PerMix-RLVR: Preserving Persona Expressivity under Verifiable-Reward Alignment
This addresses persona robustness-fidelity trade-offs in LLMs for applications like role-playing, though it is incremental as it builds on existing RLVR methods.
The paper tackles the problem of persona prompting in large language models, where reinforcement learning with verifiable rewards reduces persona sensitivity but degrades expressivity, and proposes PerMix-RLVR to mitigate this trade-off, improving persona stability by +21.2% and fidelity by +11.4%.

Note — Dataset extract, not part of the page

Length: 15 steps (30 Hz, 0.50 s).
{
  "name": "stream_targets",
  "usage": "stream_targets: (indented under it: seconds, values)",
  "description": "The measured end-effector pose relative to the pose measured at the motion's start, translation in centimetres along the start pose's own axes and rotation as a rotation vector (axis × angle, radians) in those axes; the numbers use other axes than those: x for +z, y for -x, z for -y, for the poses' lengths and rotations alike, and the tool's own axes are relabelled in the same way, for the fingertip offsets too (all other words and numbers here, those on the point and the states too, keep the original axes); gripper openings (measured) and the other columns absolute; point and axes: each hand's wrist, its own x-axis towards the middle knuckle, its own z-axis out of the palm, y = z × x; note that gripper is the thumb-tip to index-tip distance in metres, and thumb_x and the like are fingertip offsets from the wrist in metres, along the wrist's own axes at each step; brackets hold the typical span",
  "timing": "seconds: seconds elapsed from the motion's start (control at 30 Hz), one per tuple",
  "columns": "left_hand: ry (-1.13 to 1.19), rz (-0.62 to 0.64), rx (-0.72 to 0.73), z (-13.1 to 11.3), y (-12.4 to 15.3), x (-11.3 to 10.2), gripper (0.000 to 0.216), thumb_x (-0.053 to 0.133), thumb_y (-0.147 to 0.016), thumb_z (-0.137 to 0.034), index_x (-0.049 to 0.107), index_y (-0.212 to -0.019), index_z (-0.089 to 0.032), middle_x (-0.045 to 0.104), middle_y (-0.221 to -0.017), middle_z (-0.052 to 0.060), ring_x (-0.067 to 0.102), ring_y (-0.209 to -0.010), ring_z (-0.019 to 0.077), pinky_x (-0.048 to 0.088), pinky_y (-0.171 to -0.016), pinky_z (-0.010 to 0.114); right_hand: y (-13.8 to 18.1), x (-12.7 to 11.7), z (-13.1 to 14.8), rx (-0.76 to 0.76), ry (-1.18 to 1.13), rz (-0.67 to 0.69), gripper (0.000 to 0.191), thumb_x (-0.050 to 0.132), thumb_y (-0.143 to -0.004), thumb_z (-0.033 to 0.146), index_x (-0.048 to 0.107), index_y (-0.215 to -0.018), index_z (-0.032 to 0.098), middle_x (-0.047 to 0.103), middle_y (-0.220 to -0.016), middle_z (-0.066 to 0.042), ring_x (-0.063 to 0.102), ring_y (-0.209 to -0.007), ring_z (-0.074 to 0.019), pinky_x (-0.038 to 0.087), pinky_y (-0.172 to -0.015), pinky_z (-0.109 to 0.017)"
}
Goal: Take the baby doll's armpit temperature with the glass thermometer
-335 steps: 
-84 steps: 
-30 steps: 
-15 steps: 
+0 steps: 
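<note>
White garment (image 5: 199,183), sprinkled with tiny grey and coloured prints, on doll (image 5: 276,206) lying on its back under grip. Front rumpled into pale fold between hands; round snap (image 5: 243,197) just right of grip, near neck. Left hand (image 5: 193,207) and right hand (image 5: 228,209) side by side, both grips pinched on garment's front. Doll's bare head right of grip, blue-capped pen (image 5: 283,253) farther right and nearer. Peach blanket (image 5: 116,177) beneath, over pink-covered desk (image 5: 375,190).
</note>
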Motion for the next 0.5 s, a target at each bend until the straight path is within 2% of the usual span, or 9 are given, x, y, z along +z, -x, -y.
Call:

Persona prompting has been widely adopted to steer large language models (LLMs) behavior and improve their instruction performance by assigning specific characters. However, identifying an optimal persona is time-consuming, and its impact on output quality remains poorly understood. Prior work has mainly addressed this issue at the prompt level via inference-time strategies, incurring additional computation. In this work, we avoid inference-time prompt search by tackling persona sensitivity during training, aiming to train models that adapt their behavior to diverse personas while preserving task performance. In particular, we find that reinforcement learning with verifiable rewards (RLVR) systematically reduces sensitivity to persona prompts, but also reveals an inherent trade-off of outcome-based optimization: while RLVR improves robustness on tasks with verifiable goals, it can also degrade persona expressivity when needed, e.g., in-character role-playing. To address this limitation, we propose PerMix-RLVR, a persona-mixed RLVR strategy that mitigates the persona robustness-fidelity trade-off, preserving strong robustness to harmful persona variation while enabling faithful persona adoption when required. Concretely, PerMix-RLVR improves persona stability score (PSS) over RLVR by +21.2% on MATH500, while also enhancing persona fidelity by +11.4% on PersonaGym.